Exercise description ::
Using the listing below, print exactly everything from the line with "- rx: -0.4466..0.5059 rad" down to the line with "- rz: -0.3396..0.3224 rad", both included, and nothing more.

Available data ::
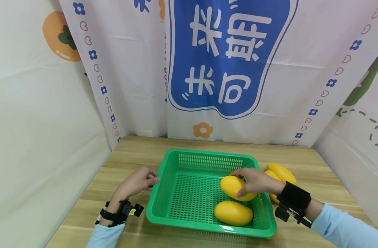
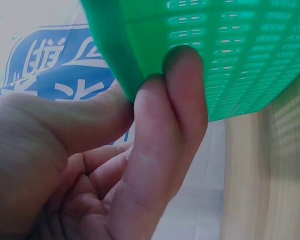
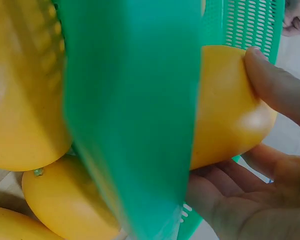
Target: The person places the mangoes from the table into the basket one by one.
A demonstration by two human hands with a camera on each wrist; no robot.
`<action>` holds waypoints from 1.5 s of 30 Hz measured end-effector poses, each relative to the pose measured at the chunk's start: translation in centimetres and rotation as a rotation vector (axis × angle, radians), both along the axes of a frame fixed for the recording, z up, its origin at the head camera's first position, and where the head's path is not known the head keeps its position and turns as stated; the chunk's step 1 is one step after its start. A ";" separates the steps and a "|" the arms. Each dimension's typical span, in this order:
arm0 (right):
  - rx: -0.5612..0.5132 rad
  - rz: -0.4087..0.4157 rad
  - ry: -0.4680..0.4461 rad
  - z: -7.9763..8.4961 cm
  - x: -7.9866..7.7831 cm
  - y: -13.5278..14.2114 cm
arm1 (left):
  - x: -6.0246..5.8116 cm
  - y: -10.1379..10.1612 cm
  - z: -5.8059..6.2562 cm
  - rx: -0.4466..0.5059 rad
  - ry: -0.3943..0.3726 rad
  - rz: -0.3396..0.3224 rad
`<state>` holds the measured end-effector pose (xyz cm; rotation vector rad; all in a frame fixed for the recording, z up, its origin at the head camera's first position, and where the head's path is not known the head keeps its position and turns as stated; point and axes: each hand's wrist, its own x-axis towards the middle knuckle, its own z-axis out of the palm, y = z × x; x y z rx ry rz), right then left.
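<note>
The right hand (image 1: 254,179) holds a yellow mango (image 1: 233,187) over the right part of a green basket (image 1: 189,224), its thumb on the near side and its fingers curled round the far side. The head view does not settle whether that mango's underside touches the basket floor. A second mango (image 1: 233,213) lies inside, just nearer, by the near right corner. More mangoes (image 1: 280,172) sit on the wooden table (image 1: 130,151) outside the right wall.

The left hand (image 1: 138,182) pinches the basket's left rim, thumb against the lip and two fingers pressed to the outer wall.

The held mango looks smooth and faintly glossy, so it probably slides if pinched at one tapered end; a grip across its thick middle, thumb opposite fingers, should suit it best. It likely has some weight and firm skin that hard fingertips might bruise. The basket seems thin, light plastic that may flex or skid, and its turned-over rim gives the surest hold.
</note>
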<state>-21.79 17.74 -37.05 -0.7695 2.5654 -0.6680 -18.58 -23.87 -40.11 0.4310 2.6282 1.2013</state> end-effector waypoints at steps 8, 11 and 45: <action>0.048 0.020 -0.003 -0.5 0.3 -0.6 | 0.0 0.1 0.1 -0.001 -0.010 -0.004; 0.056 0.036 -0.008 -0.5 0.3 -0.7 | 0.0 0.2 0.1 -0.004 -0.010 -0.004; 0.097 0.134 -0.162 -3.5 -0.8 -0.8 | 0.1 0.1 0.2 -0.018 -0.006 0.011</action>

Problem solution ::
  - rx: -0.4466..0.5059 rad
  - ry: -0.3943..0.3726 rad
  - rz: -0.3396..0.3224 rad

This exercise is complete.